Over the last two million years, there were only three periods when our ancestors’ evolution was fast and strong enough to justify a change in species names.  The crucial one occurred some 1.8 million years ago when Homo erectus emerged from the australopithecines.  ‘Suddenly’ we had a much larger creature, one that walked and ran and was probably not well suited to climbing, had smaller teeth, and probably differently structured guts.  It had to be fire that allowed the erectus part.  The African savanna was not a safe place to be on the ground at night with saber tooth cats all over the place.  The australopithecines were probably excellent climbers and slept in trees as all modern apes do.  But if you were cooking around a cheerful bonfire, sleeping around it – presumably with a watchman to keep the fire fed – would be safe and comfortable.  So the implication is that it was the possession of fire and the rudimentary art of cooking that drove the development of Homo.
Skull of Homo Erectus
That in itself is a pretty intriguing idea.  But there’s more.  If we were happily eating roasted meat and broiled vegetables all that time ago, why did our brain size develop?  It turns out that the development of brain tissue is very expensive in terms of energy demands. Wrangham believes that what we think of as intelligence was needed for social interaction rather than for food gathering.  It was the excess of nutrition from the cooked food that allowed the extra resources to feed and develop our brains. Thus it was cooking that led to our intelligence, rather than the other way around.  


Wrangham has one final twist. He observes that universally in hunter-gatherer communities, the women do the cooking. (The exceptions are a few instances when men do some culturally significant form of cooking and he dismisses those.) Men do the hunting – or whatever else they want to do – and leave the vital cooking task to the women.  In a few societies, it's much more significant for a woman to feed a man than to have sex with him.  If she gives him dinner, they're married.

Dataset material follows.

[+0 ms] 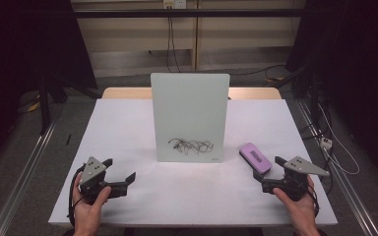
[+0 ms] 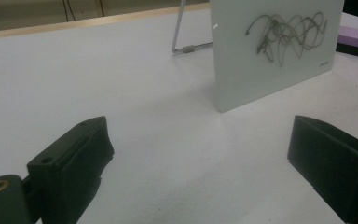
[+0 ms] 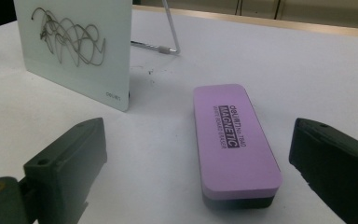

Wrangham toys with the idea that as cooking developed, females could be set upon and have their food stolen, so they made alliances with males, not for sex and procreation as is the conventional wisdom – generally apes don't do that - but for shared food and resources and for defense against food thieves.  So much for ‘family values!’  It’s all about food!  Wrangham obviously feels very uncomfortable that this prehistoric motivation has settled into modern times as an excuse give women a subservient role.  He concludes this chapter with:

 “The idea that cooking led to our pair-bonds suggests a worldwide irony. Cooking brought huge nutritional benefits. But for women, the adoption of cooking also led to a major increase in their vulnerability to male authority. Men were the greater beneficiaries. Cooking freed women’s time and fed their children, but it also trapped women into a newly subservient role enforced by a male dominated culture. Cooking created and perpetuated a novel system of male cultural superiority. It is not a pretty picture.